Immediately, I had an idea. The Summit Suffrage Centennial Committee, a grassroots organization led by a diverse group of women from Akron, was working on an effort to educate the public about the strides made over the past century for expanding voting rights for all women, particularly women of color. The committee was focusing on the legacy of Sojourner Truth, a prominent advocate for abolition and women’s rights. I asked Leggs for a few minutes of his time, and told him about the committee’s efforts.

Construction of The Sojourner Truth Legacy Plaza in Akron is seen in aerial imagery. | Source: Google Earth with imagery from Airbus and other sources.

On May 29, 1851, Truth—abolitionist, activist, author—delivered her most recognized speech, commonly known as “Ain’t I a Woman?,” to a crowd gathered at the Universalist Old Stone Church in Akron for the Ohio Women’s Rights Convention. In her speech, considered by historians to be one of the most important events related to abolition and women’s rights in U.S. history, Truth recalled the hardships endured in her lifetime, particularly while she was enslaved, emphasizing her humanity and her worth in comparison to both the men and white women in the audience by repeating the powerful question, “ain’t I a woman?”. Today, the church where she made this speech no longer stands, but the committee wanted to establish a fitting permanent tribute space for people to learn about, reflect on and remember Truth’s legacy.

Photo: Dion Harris via African American Cultural Heritage Action Fund.
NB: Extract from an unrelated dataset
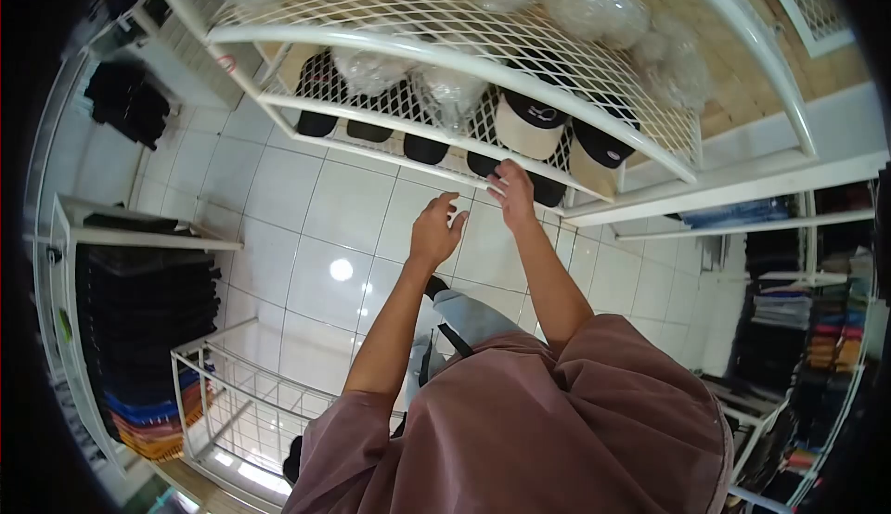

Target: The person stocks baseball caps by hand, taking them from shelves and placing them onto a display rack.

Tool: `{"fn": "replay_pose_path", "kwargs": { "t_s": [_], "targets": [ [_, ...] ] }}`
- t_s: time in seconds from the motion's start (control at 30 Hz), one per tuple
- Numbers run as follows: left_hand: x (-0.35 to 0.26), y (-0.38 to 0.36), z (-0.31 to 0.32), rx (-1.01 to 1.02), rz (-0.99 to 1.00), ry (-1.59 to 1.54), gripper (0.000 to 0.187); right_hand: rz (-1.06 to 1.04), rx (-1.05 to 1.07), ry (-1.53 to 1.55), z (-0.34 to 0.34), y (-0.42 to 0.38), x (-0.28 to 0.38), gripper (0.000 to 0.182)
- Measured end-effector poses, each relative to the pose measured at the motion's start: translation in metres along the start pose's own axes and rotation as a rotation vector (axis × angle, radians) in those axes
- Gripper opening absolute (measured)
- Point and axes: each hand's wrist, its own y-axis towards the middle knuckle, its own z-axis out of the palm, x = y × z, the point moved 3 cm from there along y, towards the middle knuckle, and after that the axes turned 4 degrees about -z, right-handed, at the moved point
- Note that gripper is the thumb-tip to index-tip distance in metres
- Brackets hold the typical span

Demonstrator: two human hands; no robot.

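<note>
My left hand is held out over the tiled floor with its fingers loosely curved, and nothing is in it. Higher up and to the right, my right hand reaches toward the front rail of the white rack, fingers apart and empty. It overlaps the dark brim of a cap there. Close beyond it, a black-and-beige cap sits on the mesh shelf, with another two-tone cap to its right. Clear plastic-wrapped bundles lie among the caps.
More wrapped bundles rest on the upper mesh shelf. Stacks of folded dark clothes fill a shelf at left, above a white wire rack. Further folded clothes stand at right. White floor tiles stretch below my hands.
</note>
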Motion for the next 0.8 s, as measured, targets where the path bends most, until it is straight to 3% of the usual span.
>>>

Knight Foundation had already provided a small grant to support the work of this motivated, diverse group of women, and I was eager for Leggs to meet them. Once he did, things moved fairly quickly. The National Trust committed resources, technical advice, partnership development and community engagement to support the vision of the Sojourner Truth Project in Akron. Knight made an additional grant (commiting just under $500,000 in total) and a grand vision for the Sojourner Truth Legacy Plaza––fueled by collaboration and community engagement––was born.